▶ Data provided
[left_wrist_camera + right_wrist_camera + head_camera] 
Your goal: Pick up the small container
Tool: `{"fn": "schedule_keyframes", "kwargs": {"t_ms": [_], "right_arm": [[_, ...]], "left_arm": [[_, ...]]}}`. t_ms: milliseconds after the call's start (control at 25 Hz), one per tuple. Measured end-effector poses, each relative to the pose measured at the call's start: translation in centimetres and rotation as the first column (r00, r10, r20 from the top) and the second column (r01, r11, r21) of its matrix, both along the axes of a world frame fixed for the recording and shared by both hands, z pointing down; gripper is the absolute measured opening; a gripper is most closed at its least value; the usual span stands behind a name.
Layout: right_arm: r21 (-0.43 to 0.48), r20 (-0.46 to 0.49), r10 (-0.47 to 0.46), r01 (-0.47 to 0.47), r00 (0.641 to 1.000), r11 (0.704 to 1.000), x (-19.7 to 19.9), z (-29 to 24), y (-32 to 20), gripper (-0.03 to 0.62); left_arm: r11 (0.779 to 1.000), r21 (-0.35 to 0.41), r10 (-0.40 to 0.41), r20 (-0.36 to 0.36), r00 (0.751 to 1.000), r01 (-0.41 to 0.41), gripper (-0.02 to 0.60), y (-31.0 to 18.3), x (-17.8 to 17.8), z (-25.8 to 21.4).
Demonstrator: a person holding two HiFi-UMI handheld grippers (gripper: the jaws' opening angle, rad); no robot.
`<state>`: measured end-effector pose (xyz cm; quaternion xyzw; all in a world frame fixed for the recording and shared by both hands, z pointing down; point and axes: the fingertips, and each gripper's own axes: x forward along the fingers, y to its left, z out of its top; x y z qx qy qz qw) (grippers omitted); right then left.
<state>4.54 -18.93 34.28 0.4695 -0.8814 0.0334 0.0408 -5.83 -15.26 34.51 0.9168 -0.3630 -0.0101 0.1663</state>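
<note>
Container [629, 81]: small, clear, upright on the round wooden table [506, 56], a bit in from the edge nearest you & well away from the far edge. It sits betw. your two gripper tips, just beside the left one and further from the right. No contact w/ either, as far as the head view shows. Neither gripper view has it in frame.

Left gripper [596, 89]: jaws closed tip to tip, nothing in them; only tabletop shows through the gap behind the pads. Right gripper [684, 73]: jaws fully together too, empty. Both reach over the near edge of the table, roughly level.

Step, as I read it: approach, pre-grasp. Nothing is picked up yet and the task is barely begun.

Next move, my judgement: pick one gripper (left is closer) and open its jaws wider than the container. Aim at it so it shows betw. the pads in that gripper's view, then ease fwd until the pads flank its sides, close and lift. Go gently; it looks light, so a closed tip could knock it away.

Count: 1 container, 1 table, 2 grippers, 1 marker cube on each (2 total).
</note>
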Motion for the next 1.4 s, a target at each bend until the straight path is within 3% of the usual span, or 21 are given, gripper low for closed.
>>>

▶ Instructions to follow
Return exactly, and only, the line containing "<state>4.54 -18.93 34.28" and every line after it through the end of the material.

▶ The answer
<state>4.54 -18.93 34.28 0.4695 -0.8814 0.0334 0.0408 -5.83 -15.26 34.51 0.9168 -0.3630 -0.0101 0.1663</state>
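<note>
Container [629, 81]: small, clear, upright on the round wooden table [506, 56], a bit in from the edge nearest you & well away from the far edge. It sits betw. your two gripper tips, just beside the left one and further from the right. No contact w/ either, as far as the head view shows. Neither gripper view has it in frame.

Left gripper [596, 89]: jaws closed tip to tip, nothing in them; only tabletop shows through the gap behind the pads. Right gripper [684, 73]: jaws fully together too, empty. Both reach over the near edge of the table, roughly level.

Step, as I read it: approach, pre-grasp. Nothing is picked up yet and the task is barely begun.

Next move, my judgement: pick one gripper (left is closer) and open its jaws wider than the container. Aim at it so it shows betw. the pads in that gripper's view, then ease fwd until the pads flank its sides, close and lift. Go gently; it looks light, so a closed tip could knock it away.

Count: 1 container, 1 table, 2 grippers, 1 marker cube on each (2 total).
</note>
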Motion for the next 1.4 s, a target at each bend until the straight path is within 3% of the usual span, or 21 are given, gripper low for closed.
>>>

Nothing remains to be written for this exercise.